YOUR TASK -
Make an exact copy of the listing, without images.

STORED DATA -
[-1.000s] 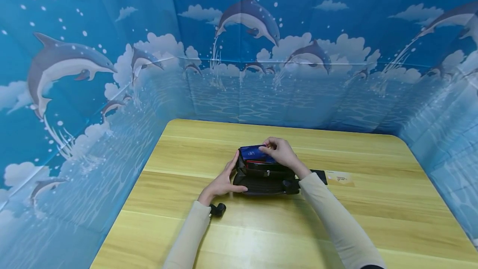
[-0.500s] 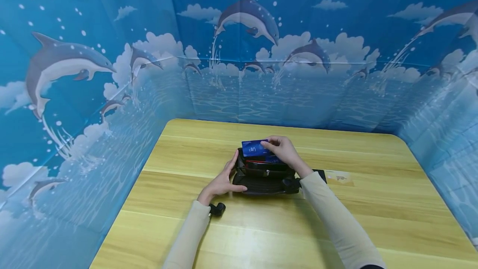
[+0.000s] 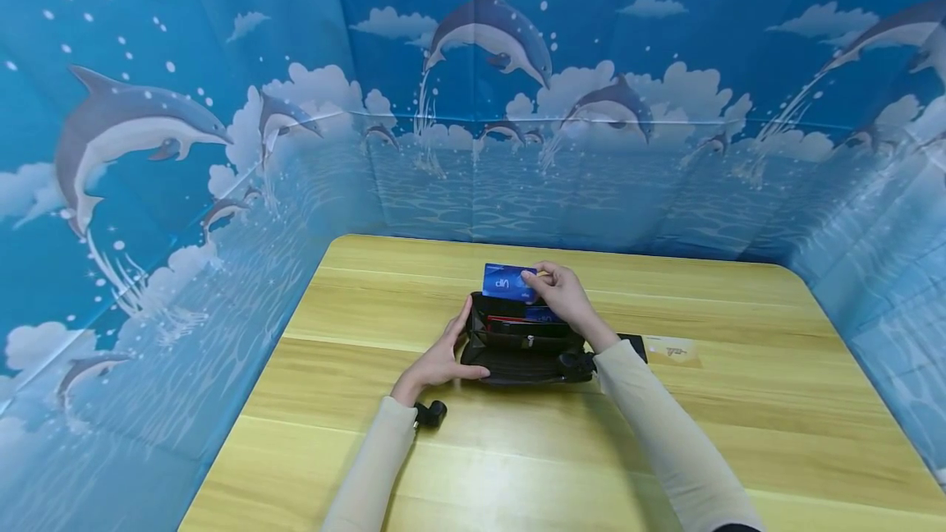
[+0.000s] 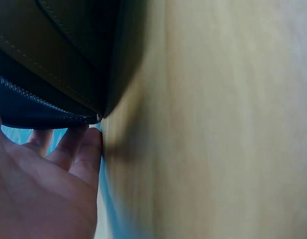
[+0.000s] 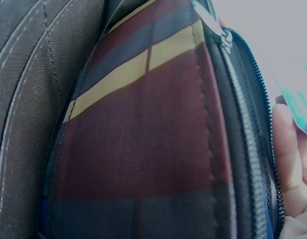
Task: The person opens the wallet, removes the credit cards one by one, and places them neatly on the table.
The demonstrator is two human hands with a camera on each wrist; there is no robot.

ANSWER BELOW -
[-1.000s] 
[-0.500s] 
[+0.000s] 
[+0.000s] 
[+0.000s] 
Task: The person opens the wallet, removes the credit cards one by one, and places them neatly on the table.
The demonstrator is two human hands with a camera on each wrist; there is no robot.

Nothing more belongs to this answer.